Aim of the exercise:
Your job is to retype all of the data word for word, leaving every image out.

Supplied material:
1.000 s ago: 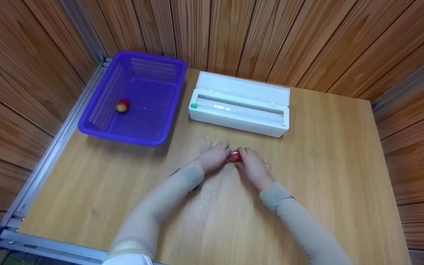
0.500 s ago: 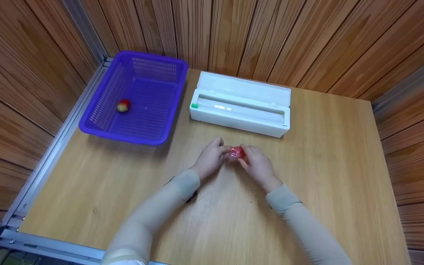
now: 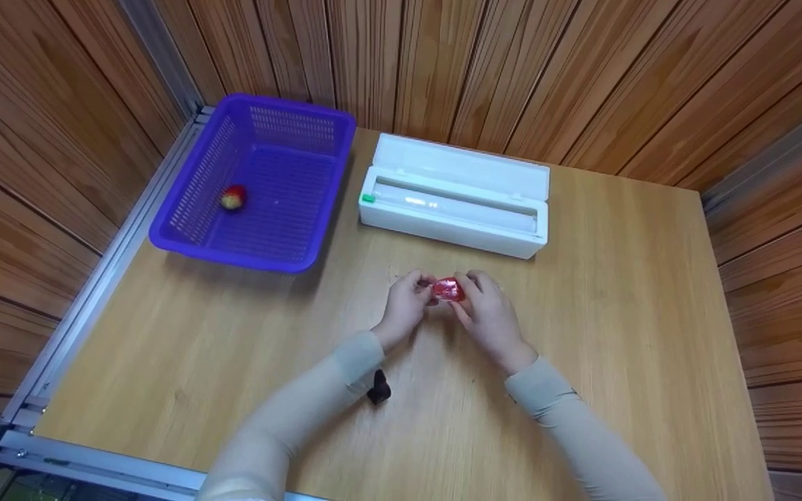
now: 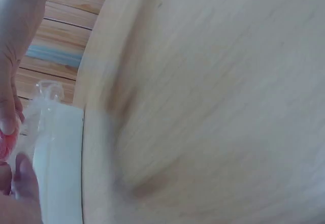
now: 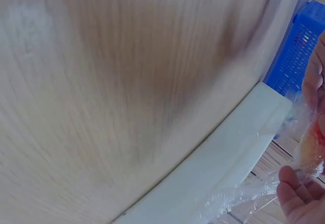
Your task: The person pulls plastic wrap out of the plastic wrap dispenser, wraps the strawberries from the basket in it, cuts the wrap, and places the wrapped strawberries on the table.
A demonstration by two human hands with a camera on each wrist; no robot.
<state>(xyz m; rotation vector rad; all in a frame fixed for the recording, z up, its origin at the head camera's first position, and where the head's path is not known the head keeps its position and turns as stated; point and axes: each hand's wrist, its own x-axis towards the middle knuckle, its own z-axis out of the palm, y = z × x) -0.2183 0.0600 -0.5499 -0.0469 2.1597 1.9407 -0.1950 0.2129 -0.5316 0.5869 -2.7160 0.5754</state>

Exercise solution:
1.000 s ago: 
0.500 s ago: 
now: 
now: 
now: 
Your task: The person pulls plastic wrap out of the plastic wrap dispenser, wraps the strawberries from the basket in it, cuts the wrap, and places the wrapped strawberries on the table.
A demonstration by two human hands with a camera on each wrist; no robot.
<state>(xyz m; rotation vector rad; all in a frame fixed for the recording, z up, its origin at the head camera's first position, and where the head's path is not known the head keeps its position and turns as stated; point and axes: each hand's wrist, its own x-axis towards the middle knuckle, its own z-axis out of the palm, y = z × x) -0.2183 0.0600 -0.5499 -0.0469 2.1597 1.9407 -0.1950 0.2129 -0.5316 0.5869 -2.7160 0.5754</state>

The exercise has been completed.